David Nadlinger code at klickverbot.at
Sun May 27 22:23:02 UTC 2018


On Sunday, 27 May 2018 at 06:00:30 UTC, IntegratedDimensions 
wrote:
> […] This is a potential suggestion for including such a feature 
> in the D language to provide sightly more consistency.

Solving this in the general case requires explicitly allowing, 
specifying, and tracking covariance and contravariance relations 
throughout the type system.

Object-oriented programming in the usual sense only models arrows 
in one direction – covariance of return types (and possibly 
contravariant argument types). As far as I'm aware, there is 
little more useful to be done without making both compile-time 
and run-time representations (i.e., type system and memory 
layout) significantly more complex.


> The only problem where it can leak is when we treat an cat as 
> an animal then put in dog food in to the animal, which is valid 
> when cat as treated as an animal, then cast back to cat. […] 
> But I've already pointed out two things about this: 1. The 
> hierarchy is maintained to be non-leaky at runtime(I never down 
> cast). […]

Even without explicit downcasts, there are still implicit upcasts 
and covariant `this` pointers. Consider this:

---
class Food;
class Catfood : Food;

class Animal { Food f; void eat() { /+ eat f +/ } }
class Cat : Animal { Catfood : Food f; override void eat() { /+ 
eat f +/ } }

Animal a = new Cat;
a.f = new Food;
a.eat(); // calls Cat.eat()
---

As per your problem statement, given a (this) pointer of type Cat 
– such as in Cat.eat() –, you'd presumably want `f` to be of type 
Catfood. However, as shown, this is incompatible with Cat being a 
subtype of Animal.


> Haskell can handle these situations just fine.

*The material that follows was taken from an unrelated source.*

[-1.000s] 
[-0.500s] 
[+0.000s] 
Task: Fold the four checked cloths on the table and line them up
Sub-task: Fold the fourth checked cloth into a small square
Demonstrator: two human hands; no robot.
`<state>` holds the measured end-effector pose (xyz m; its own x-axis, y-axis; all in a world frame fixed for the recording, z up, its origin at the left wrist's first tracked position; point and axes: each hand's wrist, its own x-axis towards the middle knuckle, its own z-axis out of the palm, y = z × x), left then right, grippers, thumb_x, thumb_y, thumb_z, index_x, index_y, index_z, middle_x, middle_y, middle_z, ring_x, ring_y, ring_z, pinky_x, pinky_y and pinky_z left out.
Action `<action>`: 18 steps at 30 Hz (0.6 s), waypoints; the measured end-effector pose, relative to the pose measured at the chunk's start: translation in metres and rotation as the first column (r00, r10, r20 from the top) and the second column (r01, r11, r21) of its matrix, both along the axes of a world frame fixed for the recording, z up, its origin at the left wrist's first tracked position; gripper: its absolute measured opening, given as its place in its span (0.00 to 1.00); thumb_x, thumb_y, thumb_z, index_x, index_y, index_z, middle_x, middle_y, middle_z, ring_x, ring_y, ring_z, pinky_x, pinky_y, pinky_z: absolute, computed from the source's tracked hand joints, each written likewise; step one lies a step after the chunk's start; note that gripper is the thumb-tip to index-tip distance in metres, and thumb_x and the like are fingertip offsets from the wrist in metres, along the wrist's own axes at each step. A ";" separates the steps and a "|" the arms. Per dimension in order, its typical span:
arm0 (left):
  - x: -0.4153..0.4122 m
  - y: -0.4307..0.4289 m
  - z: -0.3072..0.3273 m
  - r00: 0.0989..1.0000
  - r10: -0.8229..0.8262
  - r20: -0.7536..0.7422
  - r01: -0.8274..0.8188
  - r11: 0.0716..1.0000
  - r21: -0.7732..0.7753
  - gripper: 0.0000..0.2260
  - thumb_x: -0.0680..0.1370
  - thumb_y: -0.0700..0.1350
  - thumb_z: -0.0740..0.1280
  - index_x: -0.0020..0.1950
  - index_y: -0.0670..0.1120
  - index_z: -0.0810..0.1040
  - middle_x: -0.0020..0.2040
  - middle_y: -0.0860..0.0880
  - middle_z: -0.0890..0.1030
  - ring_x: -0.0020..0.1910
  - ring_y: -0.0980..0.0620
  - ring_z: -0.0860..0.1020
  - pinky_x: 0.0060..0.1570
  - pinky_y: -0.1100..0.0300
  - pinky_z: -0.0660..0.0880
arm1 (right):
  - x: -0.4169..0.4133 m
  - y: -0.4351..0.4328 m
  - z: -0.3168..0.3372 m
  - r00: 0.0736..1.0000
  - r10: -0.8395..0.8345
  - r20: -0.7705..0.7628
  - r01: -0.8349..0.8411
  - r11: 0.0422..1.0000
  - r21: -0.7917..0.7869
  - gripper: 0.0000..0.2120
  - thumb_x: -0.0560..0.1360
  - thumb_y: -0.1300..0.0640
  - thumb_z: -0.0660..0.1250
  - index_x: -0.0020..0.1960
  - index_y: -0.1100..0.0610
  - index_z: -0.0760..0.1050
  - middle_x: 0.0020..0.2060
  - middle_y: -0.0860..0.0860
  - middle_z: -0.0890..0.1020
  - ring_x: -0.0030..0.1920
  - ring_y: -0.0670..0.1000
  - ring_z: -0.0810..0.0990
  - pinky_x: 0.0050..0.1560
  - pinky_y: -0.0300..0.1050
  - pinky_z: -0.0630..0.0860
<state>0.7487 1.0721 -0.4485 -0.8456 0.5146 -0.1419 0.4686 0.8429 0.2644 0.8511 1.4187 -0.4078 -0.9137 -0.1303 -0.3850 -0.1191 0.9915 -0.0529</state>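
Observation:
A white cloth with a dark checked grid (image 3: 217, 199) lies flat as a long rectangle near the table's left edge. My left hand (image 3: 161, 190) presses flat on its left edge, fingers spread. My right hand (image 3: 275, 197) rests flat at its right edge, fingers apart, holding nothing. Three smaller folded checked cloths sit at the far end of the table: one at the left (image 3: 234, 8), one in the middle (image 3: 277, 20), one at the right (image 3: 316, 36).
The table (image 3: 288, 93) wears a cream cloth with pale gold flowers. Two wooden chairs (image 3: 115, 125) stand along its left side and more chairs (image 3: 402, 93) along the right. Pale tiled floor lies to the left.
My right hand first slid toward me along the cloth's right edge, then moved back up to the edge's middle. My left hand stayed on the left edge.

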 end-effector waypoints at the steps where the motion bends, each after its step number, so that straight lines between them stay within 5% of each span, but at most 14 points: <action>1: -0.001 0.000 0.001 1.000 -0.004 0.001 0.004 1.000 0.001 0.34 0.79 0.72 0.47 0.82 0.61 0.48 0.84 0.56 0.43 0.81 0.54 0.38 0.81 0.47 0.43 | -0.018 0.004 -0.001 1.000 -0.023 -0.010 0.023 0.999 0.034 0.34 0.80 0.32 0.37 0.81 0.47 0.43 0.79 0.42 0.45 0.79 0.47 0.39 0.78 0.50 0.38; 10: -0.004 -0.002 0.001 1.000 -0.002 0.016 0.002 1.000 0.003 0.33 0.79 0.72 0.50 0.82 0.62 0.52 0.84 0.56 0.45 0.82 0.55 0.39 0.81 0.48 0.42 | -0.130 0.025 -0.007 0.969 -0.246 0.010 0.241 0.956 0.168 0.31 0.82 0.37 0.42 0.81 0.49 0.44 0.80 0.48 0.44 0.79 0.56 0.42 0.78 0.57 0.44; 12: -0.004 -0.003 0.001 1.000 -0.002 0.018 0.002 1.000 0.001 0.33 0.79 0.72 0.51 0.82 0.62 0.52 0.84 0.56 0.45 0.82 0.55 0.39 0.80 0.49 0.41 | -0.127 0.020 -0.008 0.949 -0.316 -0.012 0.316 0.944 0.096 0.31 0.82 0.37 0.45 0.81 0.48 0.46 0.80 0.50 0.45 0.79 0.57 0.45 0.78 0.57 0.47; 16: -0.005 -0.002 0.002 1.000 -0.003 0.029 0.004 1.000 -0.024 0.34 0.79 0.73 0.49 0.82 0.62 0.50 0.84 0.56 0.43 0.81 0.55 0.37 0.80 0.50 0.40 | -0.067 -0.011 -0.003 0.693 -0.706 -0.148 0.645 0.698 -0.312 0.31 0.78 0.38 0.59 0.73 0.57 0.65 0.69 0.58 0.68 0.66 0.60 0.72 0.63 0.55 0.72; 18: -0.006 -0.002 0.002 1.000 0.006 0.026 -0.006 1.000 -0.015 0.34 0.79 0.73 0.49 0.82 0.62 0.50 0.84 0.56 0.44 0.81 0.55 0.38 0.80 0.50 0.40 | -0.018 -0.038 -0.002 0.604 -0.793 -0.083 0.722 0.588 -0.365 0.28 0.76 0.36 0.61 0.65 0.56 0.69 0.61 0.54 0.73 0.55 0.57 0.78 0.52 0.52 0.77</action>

Haskell also (mostly) lacks subtyping and mutable data.

–––

In general, this is a fun problem to think about – at least if 
one does not expect to (quickly) come up with generic solutions. 
Given your Haskell background, you might enjoy having a look at 
what Scala and others have done with generics for an illustration 
of what makes this tricky in an OOP environment.

As for D, I'd recommend taking a closer look at what your actual 
design requirements are. If you don't require the full 
flexibility of arbitrary co-/contravariance relations on an 
unrestricted set of types, it is likely that you can brew your 
own subtyping system with template magic to provide exactly the 
required structure and behaviour. Template application is 
invariant, so you have full freedom to allow precisely those 
conversions you want to exist. The implementation will involve 
structs that internally cast unrelated pointers, but that can be 
hidden from the interface. You can always package this up as a 
library if you succeed in making it generally useful.